Puedes acabar con un sistema operativo que sea una caja negra en el que la ciudad pierde el control de información crítica y de los datos que deberían ser usados para tomar mejores decisiones. Otro problema al privatizar es que se crea una dependencia de muy pocos proveedores… Lo hemos visto en algunas administraciones, por ejemplo con Microsoft. En el caso de la ciudad inteligente este bloqueo se extendería a toda la infraestructura urbana de la urbe. Hablamos del transporte, la gestión de residuos e incluso el agua y la energía distribuida por una infraestructura ecológica. Es un gran problema para las administraciones públicas, se trata de perder el control de la gestión de las infraestructuras”, añadió Bria.

Ciudades inteligentes

Así que, ¿cuál es la solución? Averiguar las necesidades de la ciudad y de los ciudadanos, luego buscar la tecnología apropiada y asegurarse de que la tecnología es de código abierto para maximizar la interoperabilidad. Esto no sólo aumentará la competición entre los suministradores y ayudará a las ciudades a compartir el conocimiento, sino que permitirá a las administraciones locales unir distintos puntos de la infraestructura en la ciudad inteligente.
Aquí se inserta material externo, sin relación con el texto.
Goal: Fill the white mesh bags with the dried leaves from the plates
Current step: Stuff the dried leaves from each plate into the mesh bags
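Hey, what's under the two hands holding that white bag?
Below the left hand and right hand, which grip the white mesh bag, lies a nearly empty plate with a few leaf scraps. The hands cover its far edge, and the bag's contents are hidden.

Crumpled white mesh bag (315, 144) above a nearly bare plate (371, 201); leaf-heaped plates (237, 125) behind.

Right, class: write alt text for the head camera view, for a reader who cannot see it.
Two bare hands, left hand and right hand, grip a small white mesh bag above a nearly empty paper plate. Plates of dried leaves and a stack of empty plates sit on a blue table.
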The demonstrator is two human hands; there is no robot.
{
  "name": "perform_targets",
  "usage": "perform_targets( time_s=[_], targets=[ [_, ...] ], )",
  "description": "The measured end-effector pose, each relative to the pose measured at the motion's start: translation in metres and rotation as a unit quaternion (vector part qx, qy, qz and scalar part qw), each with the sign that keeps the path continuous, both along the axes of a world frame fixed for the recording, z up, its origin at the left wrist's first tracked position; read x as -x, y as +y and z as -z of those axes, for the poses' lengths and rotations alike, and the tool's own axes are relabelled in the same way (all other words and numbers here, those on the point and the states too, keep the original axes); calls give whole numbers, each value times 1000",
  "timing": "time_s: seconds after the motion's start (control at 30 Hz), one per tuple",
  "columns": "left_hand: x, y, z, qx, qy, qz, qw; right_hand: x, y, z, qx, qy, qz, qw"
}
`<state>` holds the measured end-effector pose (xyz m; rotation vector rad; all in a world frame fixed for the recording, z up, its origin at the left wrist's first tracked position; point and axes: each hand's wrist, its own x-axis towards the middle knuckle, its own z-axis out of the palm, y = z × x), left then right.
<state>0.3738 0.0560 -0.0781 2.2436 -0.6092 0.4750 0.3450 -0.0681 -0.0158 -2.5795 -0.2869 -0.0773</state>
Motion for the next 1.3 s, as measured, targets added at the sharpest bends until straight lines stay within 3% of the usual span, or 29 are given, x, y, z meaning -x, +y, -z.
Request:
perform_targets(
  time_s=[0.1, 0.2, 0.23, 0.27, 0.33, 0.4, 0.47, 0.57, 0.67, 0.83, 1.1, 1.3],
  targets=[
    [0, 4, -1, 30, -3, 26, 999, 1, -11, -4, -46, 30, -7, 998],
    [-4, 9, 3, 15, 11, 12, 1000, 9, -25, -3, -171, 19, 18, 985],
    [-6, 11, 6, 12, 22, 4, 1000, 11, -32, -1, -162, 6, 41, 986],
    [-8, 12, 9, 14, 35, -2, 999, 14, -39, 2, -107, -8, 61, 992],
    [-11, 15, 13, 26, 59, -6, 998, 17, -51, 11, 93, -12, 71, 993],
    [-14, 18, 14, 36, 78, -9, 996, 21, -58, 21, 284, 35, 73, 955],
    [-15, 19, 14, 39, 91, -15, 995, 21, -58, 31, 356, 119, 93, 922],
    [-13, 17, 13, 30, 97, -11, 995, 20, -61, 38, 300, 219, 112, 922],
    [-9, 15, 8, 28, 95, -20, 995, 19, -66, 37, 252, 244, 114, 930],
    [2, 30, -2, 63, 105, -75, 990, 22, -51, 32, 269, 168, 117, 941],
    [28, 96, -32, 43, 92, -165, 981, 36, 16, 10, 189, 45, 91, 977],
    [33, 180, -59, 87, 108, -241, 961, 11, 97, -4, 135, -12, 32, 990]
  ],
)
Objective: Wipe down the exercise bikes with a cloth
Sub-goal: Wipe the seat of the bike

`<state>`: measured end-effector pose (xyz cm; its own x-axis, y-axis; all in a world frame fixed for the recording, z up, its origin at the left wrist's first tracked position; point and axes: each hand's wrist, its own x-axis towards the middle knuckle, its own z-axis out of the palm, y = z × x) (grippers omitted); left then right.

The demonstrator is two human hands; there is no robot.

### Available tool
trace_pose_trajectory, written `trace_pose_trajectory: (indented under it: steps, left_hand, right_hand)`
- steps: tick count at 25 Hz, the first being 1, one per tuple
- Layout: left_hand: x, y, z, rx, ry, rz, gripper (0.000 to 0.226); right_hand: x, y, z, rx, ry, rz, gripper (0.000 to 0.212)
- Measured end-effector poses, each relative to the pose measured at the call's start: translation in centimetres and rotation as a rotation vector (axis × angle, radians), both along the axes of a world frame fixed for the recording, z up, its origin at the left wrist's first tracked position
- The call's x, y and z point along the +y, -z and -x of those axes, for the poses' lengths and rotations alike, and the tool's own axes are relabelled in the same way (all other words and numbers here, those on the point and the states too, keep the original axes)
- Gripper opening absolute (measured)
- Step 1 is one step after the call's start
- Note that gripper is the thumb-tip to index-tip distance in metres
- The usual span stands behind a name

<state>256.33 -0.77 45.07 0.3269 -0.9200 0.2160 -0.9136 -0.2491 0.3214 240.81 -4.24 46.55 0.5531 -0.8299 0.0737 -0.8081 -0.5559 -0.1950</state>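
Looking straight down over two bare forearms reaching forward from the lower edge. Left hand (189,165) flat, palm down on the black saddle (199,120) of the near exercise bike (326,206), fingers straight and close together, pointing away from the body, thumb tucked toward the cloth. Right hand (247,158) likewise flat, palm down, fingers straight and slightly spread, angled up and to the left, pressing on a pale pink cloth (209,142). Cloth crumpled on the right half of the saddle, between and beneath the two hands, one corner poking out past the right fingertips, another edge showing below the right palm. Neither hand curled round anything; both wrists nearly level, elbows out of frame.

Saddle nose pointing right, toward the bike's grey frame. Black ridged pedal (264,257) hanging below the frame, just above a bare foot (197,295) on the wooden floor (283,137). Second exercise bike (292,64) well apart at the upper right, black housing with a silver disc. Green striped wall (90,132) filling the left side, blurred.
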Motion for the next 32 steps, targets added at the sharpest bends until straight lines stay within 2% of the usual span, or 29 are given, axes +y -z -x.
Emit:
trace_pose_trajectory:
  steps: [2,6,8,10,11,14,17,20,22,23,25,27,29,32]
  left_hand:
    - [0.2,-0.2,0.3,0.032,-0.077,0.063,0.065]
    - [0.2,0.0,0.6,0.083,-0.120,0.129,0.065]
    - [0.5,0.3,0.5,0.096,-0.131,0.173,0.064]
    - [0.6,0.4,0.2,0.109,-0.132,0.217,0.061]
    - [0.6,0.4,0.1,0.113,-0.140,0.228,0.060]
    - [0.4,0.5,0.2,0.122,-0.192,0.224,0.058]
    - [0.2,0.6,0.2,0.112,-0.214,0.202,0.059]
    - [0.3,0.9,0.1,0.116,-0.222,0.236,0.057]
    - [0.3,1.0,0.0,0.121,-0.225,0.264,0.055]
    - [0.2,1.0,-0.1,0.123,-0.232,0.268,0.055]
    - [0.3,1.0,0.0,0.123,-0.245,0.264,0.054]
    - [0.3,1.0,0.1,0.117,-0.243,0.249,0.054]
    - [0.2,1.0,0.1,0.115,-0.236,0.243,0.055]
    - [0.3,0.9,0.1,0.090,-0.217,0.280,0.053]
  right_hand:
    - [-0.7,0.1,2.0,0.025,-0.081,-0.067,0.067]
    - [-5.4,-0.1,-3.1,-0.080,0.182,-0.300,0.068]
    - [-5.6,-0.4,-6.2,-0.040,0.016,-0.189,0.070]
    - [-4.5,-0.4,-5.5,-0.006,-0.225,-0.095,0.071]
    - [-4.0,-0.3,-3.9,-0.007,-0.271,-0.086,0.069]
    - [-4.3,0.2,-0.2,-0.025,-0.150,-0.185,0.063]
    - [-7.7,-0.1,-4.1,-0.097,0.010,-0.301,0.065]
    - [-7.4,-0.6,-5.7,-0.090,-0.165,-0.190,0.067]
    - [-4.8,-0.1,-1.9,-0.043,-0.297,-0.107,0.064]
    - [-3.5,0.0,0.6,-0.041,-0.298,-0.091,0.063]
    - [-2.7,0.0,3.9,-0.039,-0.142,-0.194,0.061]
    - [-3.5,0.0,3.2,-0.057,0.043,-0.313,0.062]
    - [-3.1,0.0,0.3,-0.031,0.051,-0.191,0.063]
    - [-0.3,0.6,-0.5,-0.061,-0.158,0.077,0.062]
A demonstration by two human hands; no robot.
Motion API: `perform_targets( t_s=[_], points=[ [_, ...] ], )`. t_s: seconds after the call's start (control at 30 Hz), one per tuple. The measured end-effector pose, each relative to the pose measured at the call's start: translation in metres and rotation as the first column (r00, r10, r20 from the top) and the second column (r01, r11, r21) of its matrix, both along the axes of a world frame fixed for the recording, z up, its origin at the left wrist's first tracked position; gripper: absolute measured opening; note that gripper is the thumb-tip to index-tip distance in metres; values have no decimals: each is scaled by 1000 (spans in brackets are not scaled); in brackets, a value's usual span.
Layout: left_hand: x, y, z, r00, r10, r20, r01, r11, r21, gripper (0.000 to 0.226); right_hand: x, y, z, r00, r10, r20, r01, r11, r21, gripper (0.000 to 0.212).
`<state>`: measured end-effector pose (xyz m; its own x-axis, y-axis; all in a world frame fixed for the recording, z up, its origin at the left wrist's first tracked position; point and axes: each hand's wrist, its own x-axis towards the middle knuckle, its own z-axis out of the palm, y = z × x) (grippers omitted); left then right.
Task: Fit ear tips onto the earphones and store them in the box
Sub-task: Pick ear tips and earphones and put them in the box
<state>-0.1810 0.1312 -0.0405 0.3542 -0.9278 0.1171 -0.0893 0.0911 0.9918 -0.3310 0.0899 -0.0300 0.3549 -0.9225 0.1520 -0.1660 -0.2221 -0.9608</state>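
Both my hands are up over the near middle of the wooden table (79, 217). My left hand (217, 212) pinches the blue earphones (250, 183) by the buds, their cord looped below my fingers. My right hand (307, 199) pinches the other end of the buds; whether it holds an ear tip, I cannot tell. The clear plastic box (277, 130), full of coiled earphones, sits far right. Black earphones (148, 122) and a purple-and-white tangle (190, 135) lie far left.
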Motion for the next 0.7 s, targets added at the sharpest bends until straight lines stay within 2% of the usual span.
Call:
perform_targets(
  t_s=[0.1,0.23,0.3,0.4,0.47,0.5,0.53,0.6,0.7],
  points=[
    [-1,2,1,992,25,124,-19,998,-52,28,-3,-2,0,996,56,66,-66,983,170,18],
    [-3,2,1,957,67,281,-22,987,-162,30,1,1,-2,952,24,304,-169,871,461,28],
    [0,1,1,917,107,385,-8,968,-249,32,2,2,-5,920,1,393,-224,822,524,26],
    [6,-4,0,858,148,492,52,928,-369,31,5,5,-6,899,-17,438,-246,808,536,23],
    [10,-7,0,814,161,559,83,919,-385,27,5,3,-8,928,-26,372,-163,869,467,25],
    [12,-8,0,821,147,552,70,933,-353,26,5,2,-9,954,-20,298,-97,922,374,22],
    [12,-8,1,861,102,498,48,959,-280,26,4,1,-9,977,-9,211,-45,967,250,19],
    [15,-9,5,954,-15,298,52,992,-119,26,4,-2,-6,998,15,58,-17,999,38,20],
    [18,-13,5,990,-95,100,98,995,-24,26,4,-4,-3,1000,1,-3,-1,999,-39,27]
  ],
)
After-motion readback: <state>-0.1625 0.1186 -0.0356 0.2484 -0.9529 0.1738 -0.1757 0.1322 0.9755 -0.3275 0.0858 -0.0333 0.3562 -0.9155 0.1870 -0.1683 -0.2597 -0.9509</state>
Uno de los mayores problemas que tenía Barcelona era la falta de interoperabilidad. Tienes una red de sensores para el sistema de alumbrado, otro para el pavimento y otro para gestionar la calidad del agua. Tres sistemas diferentes que no se comunican entre sí de manera estándar. Además la ciudad no tenía acceso a la parte más crítica, los datos”, dijo Bria.

La nueva filosofía en Barcelona es “reconocer que los ciudadanos son los dueños de los datos”, comentó Bria. Junto con Ámsterdam y otros socios, la capital catalana forma parte de un consorcio llamado Decode que cuenta con un presupuesto de 5 millones de euros por parte de la Comisión Europea. Lo que podría estimular la aparición de plataformas rivales de Silicon Valley en la “economía compartida”.

Los ciudadanos deciden qué datos quieren donar y en qué términos. La información no está centralizada en manos de unos pocos. Este es el primer paso para crear la nueva generación de plataformas de economía colaborativa que son más sostenibles”, dijo Bria refiriéndose a Decode.

El proyecto también podría solucionar uno de los asuntos más delicados de la ciudad inteligente: la privacidad. Gran parte de la información que mueve las ciudades inteligentes son datos personales. Por ejemplo, si los ciudadanos ponen sensores en sus hogares para medir el nivel de ruido o la calidad del aire, tendrán que aceptar que estos dispositivos también podrían recoger información sobre ellos mismos. Se podría utilizar la tecnología blockchain (cadena de bloques) junto con el cifrado para poder acceder o controlar esos datos.

Estamos implementando Decode para que los ciudadanos puedan decir: ‘OK, sólo quiero compartir estos datos con mi comunidad o con la ciudad porque si la ciudad tiene esta información podrá hacer algo sobre el nivel del ruido’”, dijo Bria.

Ciudades inteligentes

 

De acuerdo con Balestrini, algunas nuevas administraciones locales se han dado cuenta de que sus predecesores firmaron acuerdos de largo recorrido con proveedores de tecnología. Ahora las nuevas administraciones tienen que comprar los datos de sus propias ciudades a esos proveedores, en vez de recolectar la información ellas mismas. “Es fascinante cuando te das cuenta de la cantidad de datos que se pueden recoger en la ciudad y de lo útil que es. Estos datos sirven para dar mejores los servicios y ahorrar dinero”, aseguró Balestrini.

Las grandes empresas tecnológicas como Cisco, IBM y Google seguirán jugando un papel fundamental en el desarrollo de las ciudades inteligentes. Pero a medida que se desarrollen proyectos vecinales y se comparta esa información, el control de la tecnología y de los datos estará más y más en manos de los ciudadanos, que es a quienes se debe servir.